> _The task_:
Set down all the data again. Change nothing.

Items from a data source
◇ ◇ ◇ ◇ ◇ ◇ ◇
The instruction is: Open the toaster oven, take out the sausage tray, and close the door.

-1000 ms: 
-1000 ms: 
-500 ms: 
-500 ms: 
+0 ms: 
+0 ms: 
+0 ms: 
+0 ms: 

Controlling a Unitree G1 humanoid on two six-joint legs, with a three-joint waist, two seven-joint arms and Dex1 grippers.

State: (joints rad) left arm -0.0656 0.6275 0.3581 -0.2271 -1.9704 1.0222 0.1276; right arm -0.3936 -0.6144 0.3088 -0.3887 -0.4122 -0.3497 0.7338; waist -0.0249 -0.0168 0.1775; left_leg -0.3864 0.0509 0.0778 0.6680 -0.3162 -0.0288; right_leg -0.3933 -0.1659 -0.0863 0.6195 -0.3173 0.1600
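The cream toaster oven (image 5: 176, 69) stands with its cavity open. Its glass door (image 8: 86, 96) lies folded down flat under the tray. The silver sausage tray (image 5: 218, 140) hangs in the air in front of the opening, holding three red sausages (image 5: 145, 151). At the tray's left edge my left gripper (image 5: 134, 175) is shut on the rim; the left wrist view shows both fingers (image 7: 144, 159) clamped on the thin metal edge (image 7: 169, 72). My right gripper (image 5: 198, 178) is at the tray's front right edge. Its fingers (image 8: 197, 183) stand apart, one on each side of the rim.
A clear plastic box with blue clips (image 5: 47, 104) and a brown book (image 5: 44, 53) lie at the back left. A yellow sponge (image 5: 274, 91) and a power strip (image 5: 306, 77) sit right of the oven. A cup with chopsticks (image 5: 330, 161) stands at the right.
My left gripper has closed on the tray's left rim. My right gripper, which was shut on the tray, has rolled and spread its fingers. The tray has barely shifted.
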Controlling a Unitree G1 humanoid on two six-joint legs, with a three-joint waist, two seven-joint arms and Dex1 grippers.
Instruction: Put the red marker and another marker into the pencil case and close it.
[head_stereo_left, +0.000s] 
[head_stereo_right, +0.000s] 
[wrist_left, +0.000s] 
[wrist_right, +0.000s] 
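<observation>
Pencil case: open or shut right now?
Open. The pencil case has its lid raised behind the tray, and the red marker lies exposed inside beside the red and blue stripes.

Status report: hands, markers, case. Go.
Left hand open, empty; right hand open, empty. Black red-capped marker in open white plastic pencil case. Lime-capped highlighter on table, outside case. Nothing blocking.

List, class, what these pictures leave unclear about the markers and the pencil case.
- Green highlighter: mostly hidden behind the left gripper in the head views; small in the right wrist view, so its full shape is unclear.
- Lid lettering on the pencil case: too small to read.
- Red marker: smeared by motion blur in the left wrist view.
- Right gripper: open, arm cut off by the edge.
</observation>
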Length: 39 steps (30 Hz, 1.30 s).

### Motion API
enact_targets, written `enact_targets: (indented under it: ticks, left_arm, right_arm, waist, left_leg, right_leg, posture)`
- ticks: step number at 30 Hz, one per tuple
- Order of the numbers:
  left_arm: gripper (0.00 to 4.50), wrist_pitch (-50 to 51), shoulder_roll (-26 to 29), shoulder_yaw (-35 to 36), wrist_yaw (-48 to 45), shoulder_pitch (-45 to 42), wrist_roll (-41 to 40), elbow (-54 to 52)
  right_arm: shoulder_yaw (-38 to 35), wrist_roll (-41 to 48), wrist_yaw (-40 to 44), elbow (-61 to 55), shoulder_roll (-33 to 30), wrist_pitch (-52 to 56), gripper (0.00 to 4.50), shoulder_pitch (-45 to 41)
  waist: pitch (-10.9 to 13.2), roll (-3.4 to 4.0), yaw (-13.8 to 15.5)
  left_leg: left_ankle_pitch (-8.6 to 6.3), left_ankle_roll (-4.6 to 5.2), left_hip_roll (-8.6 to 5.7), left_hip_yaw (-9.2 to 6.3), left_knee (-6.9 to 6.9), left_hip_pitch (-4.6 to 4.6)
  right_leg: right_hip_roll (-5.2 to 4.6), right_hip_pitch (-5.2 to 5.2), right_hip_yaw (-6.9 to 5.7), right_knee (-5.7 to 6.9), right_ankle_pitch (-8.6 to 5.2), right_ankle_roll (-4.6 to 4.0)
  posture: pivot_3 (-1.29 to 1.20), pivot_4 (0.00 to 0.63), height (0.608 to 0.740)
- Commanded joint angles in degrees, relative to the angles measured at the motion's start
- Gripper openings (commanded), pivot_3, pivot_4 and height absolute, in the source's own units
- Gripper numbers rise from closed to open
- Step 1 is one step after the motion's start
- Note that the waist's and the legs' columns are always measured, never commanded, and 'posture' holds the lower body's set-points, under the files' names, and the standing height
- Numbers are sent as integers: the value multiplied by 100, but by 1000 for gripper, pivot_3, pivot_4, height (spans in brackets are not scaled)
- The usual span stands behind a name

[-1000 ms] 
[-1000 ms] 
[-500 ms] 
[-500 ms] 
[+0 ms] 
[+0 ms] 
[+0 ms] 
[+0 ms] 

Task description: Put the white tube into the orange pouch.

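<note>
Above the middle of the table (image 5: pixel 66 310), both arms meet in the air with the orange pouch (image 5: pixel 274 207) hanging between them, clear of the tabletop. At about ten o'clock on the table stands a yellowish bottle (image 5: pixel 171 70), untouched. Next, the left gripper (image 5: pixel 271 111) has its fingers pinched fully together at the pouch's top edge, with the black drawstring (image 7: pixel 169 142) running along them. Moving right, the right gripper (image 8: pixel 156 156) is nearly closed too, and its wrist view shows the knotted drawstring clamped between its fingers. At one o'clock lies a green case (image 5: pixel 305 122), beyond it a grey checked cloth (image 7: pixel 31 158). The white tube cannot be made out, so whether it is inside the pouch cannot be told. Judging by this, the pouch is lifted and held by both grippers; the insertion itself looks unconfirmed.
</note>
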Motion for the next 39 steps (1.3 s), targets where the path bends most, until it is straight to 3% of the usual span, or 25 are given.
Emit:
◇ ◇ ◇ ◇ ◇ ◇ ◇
> _Your response_:
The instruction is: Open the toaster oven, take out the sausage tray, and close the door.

-1000 ms: 
-1000 ms: 
-500 ms: 
-500 ms: 
+0 ms: 
+0 ms: 
+0 ms: 
+0 ms: 

Controlling a Unitree G1 humanoid on two six-joint legs, with a three-joint waist, two seven-joint arms and Dex1 grippers.

State: (joints rad) left arm -0.0656 0.6275 0.3581 -0.2271 -1.9704 1.0222 0.1276; right arm -0.3936 -0.6144 0.3088 -0.3887 -0.4122 -0.3497 0.7338; waist -0.0249 -0.0168 0.1775; left_leg -0.3864 0.0509 0.0778 0.6680 -0.3162 -0.0288; right_leg -0.3933 -0.1659 -0.0863 0.6195 -0.3173 0.1600
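The cream toaster oven (image 5: 176, 69) stands with its cavity open. Its glass door (image 8: 86, 96) lies folded down flat under the tray. The silver sausage tray (image 5: 218, 140) hangs in the air in front of the opening, holding three red sausages (image 5: 145, 151). At the tray's left edge my left gripper (image 5: 134, 175) is shut on the rim; the left wrist view shows both fingers (image 7: 144, 159) clamped on the thin metal edge (image 7: 169, 72). My right gripper (image 5: 198, 178) is at the tray's front right edge. Its fingers (image 8: 197, 183) stand apart, one on each side of the rim.
A clear plastic box with blue clips (image 5: 47, 104) and a brown book (image 5: 44, 53) lie at the back left. A yellow sponge (image 5: 274, 91) and a power strip (image 5: 306, 77) sit right of the oven. A cup with chopsticks (image 5: 330, 161) stands at the right.
My left gripper has closed on the tray's left rim. My right gripper, which was shut on the tray, has rolled and spread its fingers. The tray has barely shifted.
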Controlling a Unitree G1 humanoid on two six-joint legs, with a three-joint waist, two seven-joint arms and Dex1 grippers.
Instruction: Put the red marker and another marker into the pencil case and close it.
[head_stereo_left, +0.000s] 
[head_stereo_right, +0.000s] 
[wrist_left, +0.000s] 
[wrist_right, +0.000s] 
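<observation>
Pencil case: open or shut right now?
Open. The pencil case has its lid raised behind the tray, and the red marker lies exposed inside beside the red and blue stripes.

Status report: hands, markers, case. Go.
Left hand open, empty; right hand open, empty. Black red-capped marker in open white plastic pencil case. Lime-capped highlighter on table, outside case. Nothing blocking.

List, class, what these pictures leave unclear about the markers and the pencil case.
- Green highlighter: mostly hidden behind the left gripper in the head views; small in the right wrist view, so its full shape is unclear.
- Lid lettering on the pencil case: too small to read.
- Red marker: smeared by motion blur in the left wrist view.
- Right gripper: open, arm cut off by the edge.
</observation>
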Length: 39 steps (30 Hz, 1.30 s).

### Motion API
enact_targets, written `enact_targets: (indented under it: ticks, left_arm, right_arm, waist, left_leg, right_leg, posture)`
- ticks: step number at 30 Hz, one per tuple
- Order of the numbers:
  left_arm: gripper (0.00 to 4.50), wrist_pitch (-50 to 51), shoulder_roll (-26 to 29), shoulder_yaw (-35 to 36), wrist_yaw (-48 to 45), shoulder_pitch (-45 to 42), wrist_roll (-41 to 40), elbow (-54 to 52)
  right_arm: shoulder_yaw (-38 to 35), wrist_roll (-41 to 48), wrist_yaw (-40 to 44), elbow (-61 to 55), shoulder_roll (-33 to 30), wrist_pitch (-52 to 56), gripper (0.00 to 4.50), shoulder_pitch (-45 to 41)
  waist: pitch (-10.9 to 13.2), roll (-3.4 to 4.0), yaw (-13.8 to 15.5)
  left_leg: left_ankle_pitch (-8.6 to 6.3), left_ankle_roll (-4.6 to 5.2), left_hip_roll (-8.6 to 5.7), left_hip_yaw (-9.2 to 6.3), left_knee (-6.9 to 6.9), left_hip_pitch (-4.6 to 4.6)
  right_leg: right_hip_roll (-5.2 to 4.6), right_hip_pitch (-5.2 to 5.2), right_hip_yaw (-6.9 to 5.7), right_knee (-5.7 to 6.9), right_ankle_pitch (-8.6 to 5.2), right_ankle_roll (-4.6 to 4.0)
  posture: pivot_3 (-1.29 to 1.20), pivot_4 (0.00 to 0.63), height (0.608 to 0.740)
- Commanded joint angles in degrees, relative to the angles measured at the motion's start
- Gripper openings (commanded), pivot_3, pivot_4 and height absolute, in the source's own units
- Gripper numbers rise from closed to open
- Step 1 is one step after the motion's start
- Note that the waist's and the legs' columns are always measured, never commanded, and 'posture' holds the lower body's set-points, under the files' names, and the standing height
- Numbers are sent as integers: the value multiplied by 100, but by 1000 for gripper, pivot_3, pivot_4, height (spans in brackets are not scaled)
- The usual span stands behind a name

[-1000 ms] 
[-1000 ms] 
[-500 ms] 
[-500 ms] 
[+0 ms] 
[+0 ms] 
[+0 ms] 
[+0 ms] 

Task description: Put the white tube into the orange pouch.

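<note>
Above the middle of the table (image 5: pixel 66 310), both arms meet in the air with the orange pouch (image 5: pixel 274 207) hanging between them, clear of the tabletop. At about ten o'clock on the table stands a yellowish bottle (image 5: pixel 171 70), untouched. Next, the left gripper (image 5: pixel 271 111) has its fingers pinched fully together at the pouch's top edge, with the black drawstring (image 7: pixel 169 142) running along them. Moving right, the right gripper (image 8: pixel 156 156) is nearly closed too, and its wrist view shows the knotted drawstring clamped between its fingers. At one o'clock lies a green case (image 5: pixel 305 122), beyond it a grey checked cloth (image 7: pixel 31 158). The white tube cannot be made out, so whether it is inside the pouch cannot be told. Judging by this, the pouch is lifted and held by both grippers; the insertion itself looks unconfirmed.
</note>
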Motion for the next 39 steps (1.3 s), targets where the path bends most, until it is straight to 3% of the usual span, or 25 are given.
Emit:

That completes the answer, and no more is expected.